Which lines run from the line with "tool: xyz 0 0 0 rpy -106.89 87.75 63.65" through the line with "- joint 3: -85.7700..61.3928" in the entries below? Print them exactly, both ends included, and nothing more.

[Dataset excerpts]
****************
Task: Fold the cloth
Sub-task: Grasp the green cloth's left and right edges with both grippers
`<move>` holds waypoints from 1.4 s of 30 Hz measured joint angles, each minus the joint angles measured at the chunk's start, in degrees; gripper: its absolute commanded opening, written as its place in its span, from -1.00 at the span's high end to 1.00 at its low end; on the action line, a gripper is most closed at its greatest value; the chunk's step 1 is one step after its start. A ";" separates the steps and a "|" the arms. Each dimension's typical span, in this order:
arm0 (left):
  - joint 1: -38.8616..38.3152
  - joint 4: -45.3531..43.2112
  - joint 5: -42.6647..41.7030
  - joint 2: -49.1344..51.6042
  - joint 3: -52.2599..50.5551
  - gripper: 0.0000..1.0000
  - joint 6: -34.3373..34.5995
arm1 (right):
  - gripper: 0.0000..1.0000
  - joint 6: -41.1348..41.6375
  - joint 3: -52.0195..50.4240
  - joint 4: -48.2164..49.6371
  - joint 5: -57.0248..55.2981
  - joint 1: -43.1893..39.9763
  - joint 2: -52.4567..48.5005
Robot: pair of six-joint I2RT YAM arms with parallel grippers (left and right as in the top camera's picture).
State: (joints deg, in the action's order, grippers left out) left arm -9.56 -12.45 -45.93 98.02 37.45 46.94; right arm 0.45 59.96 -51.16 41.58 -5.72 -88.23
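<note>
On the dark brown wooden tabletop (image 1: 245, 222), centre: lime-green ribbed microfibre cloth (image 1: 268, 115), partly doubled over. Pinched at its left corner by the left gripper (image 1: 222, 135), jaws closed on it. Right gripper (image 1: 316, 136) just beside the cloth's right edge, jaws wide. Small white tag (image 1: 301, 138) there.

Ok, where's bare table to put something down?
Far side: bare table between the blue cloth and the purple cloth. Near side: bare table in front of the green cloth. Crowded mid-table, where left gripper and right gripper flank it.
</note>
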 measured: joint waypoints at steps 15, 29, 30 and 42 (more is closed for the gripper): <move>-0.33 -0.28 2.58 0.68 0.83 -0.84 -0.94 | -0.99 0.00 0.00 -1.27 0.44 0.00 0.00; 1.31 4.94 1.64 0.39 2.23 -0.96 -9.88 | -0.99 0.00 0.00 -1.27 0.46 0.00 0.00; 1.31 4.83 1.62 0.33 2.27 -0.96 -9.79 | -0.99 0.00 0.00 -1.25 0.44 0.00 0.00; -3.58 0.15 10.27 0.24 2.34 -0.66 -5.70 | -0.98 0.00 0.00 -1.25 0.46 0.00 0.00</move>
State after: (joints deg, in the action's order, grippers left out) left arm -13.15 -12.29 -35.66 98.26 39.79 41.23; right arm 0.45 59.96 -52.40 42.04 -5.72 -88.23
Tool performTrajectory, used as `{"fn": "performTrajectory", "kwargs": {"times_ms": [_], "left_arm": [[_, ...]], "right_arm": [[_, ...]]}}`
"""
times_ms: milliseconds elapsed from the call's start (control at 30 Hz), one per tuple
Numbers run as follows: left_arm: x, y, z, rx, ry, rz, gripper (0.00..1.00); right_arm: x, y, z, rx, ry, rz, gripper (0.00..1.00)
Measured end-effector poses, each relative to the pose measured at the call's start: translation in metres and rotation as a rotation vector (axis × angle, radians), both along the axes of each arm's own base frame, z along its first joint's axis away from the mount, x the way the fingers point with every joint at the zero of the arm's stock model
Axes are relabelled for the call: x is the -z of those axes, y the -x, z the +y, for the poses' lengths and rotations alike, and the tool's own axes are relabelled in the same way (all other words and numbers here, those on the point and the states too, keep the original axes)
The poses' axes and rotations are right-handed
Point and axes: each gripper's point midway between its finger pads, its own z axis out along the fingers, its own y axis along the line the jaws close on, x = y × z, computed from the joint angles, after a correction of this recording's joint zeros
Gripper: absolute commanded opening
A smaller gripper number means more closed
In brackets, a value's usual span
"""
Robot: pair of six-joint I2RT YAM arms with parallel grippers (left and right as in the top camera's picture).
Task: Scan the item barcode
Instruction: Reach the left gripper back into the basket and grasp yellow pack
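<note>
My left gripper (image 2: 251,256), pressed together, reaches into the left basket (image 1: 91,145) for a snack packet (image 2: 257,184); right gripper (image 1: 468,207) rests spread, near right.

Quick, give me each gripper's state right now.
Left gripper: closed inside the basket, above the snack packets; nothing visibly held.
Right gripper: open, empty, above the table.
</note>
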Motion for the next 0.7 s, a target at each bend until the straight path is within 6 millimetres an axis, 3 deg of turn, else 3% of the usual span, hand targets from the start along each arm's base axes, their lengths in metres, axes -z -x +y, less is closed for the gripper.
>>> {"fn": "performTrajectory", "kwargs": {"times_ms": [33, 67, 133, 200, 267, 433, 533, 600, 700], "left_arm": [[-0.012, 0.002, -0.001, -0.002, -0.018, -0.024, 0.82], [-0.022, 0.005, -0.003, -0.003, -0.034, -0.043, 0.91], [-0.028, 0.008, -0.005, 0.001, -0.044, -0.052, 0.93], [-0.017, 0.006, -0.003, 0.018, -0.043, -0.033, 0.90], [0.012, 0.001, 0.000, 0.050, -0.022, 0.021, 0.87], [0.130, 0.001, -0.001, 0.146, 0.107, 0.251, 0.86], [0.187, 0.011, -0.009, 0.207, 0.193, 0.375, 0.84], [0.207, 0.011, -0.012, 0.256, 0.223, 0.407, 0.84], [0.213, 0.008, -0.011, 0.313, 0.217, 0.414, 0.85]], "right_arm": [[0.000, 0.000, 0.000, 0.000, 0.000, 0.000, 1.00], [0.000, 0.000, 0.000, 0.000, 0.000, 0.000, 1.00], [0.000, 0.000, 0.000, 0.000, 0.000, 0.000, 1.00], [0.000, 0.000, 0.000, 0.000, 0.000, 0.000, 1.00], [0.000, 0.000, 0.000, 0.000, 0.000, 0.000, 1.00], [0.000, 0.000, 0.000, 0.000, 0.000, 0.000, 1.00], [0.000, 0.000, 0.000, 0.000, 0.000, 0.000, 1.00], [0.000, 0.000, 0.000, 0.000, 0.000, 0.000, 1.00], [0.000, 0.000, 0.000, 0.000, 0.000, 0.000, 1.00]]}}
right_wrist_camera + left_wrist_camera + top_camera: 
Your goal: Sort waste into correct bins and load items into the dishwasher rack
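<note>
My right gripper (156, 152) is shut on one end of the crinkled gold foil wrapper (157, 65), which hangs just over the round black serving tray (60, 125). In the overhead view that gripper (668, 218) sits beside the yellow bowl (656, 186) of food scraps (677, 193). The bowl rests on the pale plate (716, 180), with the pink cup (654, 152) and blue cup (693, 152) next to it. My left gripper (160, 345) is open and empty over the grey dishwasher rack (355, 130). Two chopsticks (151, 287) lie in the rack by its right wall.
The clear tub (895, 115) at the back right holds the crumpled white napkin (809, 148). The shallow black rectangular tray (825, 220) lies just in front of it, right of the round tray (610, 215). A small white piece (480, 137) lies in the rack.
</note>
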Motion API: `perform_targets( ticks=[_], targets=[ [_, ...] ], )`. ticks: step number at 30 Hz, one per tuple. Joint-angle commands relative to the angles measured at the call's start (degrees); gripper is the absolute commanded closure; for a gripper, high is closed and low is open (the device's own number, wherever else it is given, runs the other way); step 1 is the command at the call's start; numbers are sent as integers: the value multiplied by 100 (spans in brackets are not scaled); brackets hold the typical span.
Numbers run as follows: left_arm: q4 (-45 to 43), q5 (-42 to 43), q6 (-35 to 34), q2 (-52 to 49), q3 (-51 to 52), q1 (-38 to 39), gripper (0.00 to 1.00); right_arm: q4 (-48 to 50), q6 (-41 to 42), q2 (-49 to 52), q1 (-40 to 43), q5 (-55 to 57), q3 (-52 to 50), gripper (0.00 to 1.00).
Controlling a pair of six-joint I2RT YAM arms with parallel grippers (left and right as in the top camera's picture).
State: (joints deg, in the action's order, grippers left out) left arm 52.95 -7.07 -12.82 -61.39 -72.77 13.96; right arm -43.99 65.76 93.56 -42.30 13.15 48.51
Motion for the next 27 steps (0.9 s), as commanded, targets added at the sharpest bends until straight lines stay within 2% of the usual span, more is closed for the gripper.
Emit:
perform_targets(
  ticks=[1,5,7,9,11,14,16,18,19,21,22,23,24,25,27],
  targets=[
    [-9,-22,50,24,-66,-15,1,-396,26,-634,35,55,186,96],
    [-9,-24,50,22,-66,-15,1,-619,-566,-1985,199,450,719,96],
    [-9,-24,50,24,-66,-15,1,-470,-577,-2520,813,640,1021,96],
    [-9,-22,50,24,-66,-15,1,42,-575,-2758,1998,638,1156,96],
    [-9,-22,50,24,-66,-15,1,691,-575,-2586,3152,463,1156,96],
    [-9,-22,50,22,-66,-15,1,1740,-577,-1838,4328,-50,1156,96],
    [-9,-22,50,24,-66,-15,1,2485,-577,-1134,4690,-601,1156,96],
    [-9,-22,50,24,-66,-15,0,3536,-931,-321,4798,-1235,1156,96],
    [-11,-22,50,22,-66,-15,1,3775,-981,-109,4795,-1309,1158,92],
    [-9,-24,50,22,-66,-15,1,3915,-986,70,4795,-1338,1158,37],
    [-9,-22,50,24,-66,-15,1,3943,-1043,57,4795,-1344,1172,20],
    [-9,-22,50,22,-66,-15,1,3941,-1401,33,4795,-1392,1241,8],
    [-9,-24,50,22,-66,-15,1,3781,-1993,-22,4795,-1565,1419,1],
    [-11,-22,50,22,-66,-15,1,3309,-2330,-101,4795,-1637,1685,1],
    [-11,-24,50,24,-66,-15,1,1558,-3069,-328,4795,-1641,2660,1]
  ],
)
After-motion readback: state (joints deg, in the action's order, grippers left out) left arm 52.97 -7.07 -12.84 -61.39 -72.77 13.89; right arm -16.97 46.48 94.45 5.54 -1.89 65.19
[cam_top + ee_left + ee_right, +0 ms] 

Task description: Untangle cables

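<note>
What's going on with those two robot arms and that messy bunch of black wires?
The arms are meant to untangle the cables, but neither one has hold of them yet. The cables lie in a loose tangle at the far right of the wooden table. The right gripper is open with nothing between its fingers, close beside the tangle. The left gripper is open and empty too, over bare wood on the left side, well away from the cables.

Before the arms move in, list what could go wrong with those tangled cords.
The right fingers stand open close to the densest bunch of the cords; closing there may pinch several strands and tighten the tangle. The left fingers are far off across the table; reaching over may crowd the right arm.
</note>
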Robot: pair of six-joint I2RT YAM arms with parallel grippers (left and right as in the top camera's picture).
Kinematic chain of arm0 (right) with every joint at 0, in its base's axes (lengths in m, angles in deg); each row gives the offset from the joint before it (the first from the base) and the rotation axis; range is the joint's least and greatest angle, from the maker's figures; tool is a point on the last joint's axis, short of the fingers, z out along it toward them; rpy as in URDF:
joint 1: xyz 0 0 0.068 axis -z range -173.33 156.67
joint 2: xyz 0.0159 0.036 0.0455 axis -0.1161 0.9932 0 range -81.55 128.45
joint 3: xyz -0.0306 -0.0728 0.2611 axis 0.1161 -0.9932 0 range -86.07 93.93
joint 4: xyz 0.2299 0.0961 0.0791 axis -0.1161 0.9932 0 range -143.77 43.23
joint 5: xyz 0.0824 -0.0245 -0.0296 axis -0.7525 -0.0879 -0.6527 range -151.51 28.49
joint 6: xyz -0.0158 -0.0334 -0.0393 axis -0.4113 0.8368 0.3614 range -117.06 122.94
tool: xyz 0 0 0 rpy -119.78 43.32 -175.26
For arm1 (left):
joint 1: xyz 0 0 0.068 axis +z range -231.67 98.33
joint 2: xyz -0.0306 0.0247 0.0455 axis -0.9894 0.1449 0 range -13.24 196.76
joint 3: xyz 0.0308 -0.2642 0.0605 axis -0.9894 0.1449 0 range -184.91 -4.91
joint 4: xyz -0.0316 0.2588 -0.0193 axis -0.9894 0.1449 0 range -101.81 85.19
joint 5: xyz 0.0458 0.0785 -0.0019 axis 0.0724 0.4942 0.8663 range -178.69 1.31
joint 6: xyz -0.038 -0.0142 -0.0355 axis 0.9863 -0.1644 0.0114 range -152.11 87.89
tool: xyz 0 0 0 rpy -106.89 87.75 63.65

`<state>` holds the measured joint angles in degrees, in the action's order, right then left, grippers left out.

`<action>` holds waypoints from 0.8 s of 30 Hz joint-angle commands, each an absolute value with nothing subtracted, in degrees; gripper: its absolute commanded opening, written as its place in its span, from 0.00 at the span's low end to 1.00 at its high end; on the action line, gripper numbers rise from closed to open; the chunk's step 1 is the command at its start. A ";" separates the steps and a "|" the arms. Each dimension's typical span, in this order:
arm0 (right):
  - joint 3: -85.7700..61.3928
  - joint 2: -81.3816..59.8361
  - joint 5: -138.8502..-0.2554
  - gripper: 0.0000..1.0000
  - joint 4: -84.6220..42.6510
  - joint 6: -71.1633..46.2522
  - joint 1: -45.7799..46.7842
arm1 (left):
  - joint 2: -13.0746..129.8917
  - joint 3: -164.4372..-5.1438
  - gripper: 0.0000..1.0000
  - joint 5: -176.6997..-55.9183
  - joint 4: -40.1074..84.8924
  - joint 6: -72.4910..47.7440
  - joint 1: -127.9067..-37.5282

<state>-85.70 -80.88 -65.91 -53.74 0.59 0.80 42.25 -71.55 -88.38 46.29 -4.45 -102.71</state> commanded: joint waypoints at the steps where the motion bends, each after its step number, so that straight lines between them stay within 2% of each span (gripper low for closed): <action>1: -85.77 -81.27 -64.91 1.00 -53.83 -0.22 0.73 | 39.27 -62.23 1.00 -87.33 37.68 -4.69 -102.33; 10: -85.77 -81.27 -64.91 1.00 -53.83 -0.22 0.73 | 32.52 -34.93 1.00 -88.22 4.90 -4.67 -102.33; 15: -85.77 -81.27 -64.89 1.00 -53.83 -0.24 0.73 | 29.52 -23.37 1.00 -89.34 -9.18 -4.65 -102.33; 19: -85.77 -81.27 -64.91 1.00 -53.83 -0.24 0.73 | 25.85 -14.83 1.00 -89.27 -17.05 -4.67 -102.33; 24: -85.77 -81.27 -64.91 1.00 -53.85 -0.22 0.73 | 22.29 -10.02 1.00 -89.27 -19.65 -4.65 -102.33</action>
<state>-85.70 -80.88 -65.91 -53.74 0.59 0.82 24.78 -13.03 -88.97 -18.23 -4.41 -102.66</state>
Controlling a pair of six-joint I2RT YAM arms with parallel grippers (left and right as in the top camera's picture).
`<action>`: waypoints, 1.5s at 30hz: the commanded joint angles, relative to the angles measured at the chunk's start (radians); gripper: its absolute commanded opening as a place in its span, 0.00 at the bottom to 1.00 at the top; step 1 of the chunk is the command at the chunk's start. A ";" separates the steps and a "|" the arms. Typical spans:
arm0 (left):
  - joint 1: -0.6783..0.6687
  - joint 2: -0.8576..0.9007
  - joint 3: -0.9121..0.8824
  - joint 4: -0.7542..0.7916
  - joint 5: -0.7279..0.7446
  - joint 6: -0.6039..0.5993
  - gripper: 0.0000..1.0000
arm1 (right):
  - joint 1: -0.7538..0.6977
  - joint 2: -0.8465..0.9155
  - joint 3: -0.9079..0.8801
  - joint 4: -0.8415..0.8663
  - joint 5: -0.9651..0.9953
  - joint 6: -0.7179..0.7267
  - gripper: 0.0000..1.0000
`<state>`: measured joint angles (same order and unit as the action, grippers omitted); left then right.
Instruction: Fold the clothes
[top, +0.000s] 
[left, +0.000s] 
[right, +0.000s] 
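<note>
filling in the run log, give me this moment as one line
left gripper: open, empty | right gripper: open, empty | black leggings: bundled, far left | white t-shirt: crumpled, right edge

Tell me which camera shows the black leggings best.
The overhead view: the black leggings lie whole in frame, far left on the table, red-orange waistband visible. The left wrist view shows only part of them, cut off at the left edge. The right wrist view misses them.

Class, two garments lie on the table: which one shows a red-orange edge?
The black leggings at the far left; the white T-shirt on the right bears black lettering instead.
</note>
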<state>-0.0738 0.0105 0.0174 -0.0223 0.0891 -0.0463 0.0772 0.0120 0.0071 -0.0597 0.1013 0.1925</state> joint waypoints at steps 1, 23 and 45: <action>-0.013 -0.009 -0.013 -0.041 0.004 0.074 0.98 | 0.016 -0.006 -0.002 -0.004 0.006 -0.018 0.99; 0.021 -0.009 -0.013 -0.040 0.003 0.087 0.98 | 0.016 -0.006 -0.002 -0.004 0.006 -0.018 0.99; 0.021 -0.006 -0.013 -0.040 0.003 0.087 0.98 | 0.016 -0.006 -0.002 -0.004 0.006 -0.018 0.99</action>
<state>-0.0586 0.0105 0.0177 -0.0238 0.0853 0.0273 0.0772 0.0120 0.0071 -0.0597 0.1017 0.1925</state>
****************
◆ **Solution for this problem**
tool: xyz 0 0 0 rpy -106.89 87.75 63.65

`<state>` holds the measured joint angles in degrees, in the action's order, right then left, grippers left out.

`<action>` holds waypoints from 0.8 s of 30 Hz joint-angle commands, each an absolute value with nothing subtracted, in degrees; gripper: its absolute commanded opening, written as its place in its span, from 0.00 at the span's low end to 1.00 at its high end; on the action line, gripper numbers rise from closed to open; the chunk's step 1 is the command at its start. A ";" separates the steps and a "|" the arms. Each dimension's typical span, in this order:
arm0 (right):
  - joint 3: -85.7700..61.3928

Nothing further is needed for the exercise.